Background:
Uterine leiomyosarcoma (ULMS) is a rare, aggressive uterine malignancy with high misdiagnosis rates, poor prognosis, and limited molecular biomarkers. Its pathogenesis, links between specific genes and the tumor immune microenvironment (TIME), and applications of machine learning (ML) and Mendelian randomization (MR) remain understudied.
Methods:
Multi-cohort data (4 GEO datasets, TCGA-SARC, single-cell sequencing) were integrated. Differentially expressed genes (DEGs) and WGCNA-derived key modules identified “InteGenes”. 113 ML algorithms were compared to build a diagnostic model (top: GBM, core genes = “Mgenes”). CIBERSORT analyzed TIME; MR explored Mgenes-ULMS causal links.
Results:
96 InteGenes enriched in cell cycle/p53/DNA repair pathways.
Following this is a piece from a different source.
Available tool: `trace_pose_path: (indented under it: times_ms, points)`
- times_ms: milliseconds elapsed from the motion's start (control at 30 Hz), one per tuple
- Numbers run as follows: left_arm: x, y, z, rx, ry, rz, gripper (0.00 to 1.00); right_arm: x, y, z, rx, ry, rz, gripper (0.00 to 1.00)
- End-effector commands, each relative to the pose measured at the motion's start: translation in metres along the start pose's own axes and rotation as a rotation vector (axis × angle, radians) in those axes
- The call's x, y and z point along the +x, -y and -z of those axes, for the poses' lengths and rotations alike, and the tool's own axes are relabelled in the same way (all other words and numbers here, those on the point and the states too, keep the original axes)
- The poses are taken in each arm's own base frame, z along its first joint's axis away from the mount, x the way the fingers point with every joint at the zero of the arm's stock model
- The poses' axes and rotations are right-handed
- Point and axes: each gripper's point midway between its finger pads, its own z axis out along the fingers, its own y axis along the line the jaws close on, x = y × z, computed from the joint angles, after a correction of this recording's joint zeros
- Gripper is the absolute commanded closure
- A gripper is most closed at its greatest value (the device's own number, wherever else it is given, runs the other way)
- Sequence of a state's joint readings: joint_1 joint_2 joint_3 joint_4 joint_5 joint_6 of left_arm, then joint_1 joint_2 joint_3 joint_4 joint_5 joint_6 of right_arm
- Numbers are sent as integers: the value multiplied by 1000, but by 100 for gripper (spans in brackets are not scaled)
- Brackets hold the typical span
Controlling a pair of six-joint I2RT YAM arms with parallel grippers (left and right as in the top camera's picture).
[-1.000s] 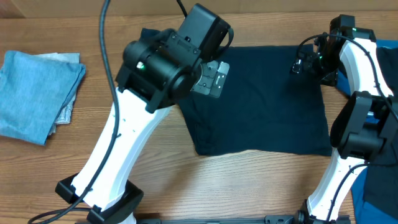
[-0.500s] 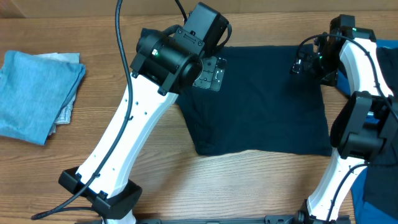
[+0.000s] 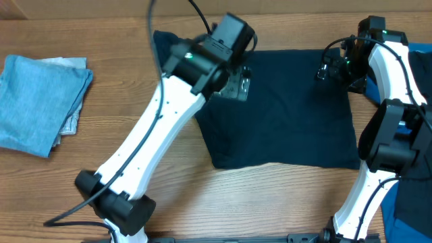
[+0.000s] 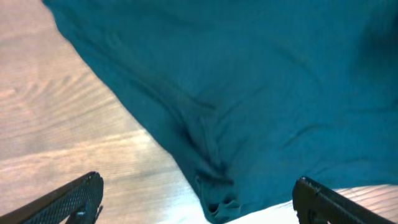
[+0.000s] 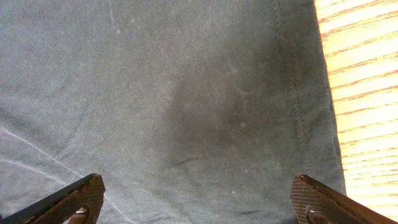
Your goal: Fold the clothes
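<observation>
The dark navy garment (image 3: 290, 115) is lying spread flat on the surface (image 3: 270, 202), probably so its edges can be taken; the left pincer (image 4: 196, 186) is hovering wide over the garment's left edge, holding nothing; the right pincer (image 5: 196, 183) is hanging wide above its far right corner (likewise empty); a folded light blue garment (image 3: 37, 101) is sitting well apart to the navy one's left, seemingly finished.

Was one dark navy garment (image 3: 290, 115); left of it one light blue garment (image 3: 37, 101), one pale grey garment (image 3: 70, 123); robot arms (image 3: 145, 145) numbered two.
</observation>
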State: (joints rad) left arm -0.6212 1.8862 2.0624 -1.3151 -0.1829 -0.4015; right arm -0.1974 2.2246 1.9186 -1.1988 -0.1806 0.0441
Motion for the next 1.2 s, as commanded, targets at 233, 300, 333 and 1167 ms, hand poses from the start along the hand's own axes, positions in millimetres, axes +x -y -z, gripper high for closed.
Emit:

The GBM model had training AUC = 1 and validation accuracy 92.3-100%; 36 Mgenes (e.g., TRIP13, AUC = 0.972) showed diagnostic value. Mgenes correlated with TIME (upregulated Mgenes ↔ M2 TAMs/Tregs; downregulated ↔ effector cells). MR found no genetic causality between Mgenes and ULMS.
Conclusion:
InteGenes reflect ULMS pathogenesis; the GBM model and Mgenes are promising diagnostic tools. Mgenes modulate ULMS’s TIME, offering immunotherapeutic targets. This study advances ULMS molecular/immune understanding for translational research.
Keywords:
diagnostic model; machine learning; single-cell sequencing; tumor immune microenvironment; uterine leiomyosarcoma.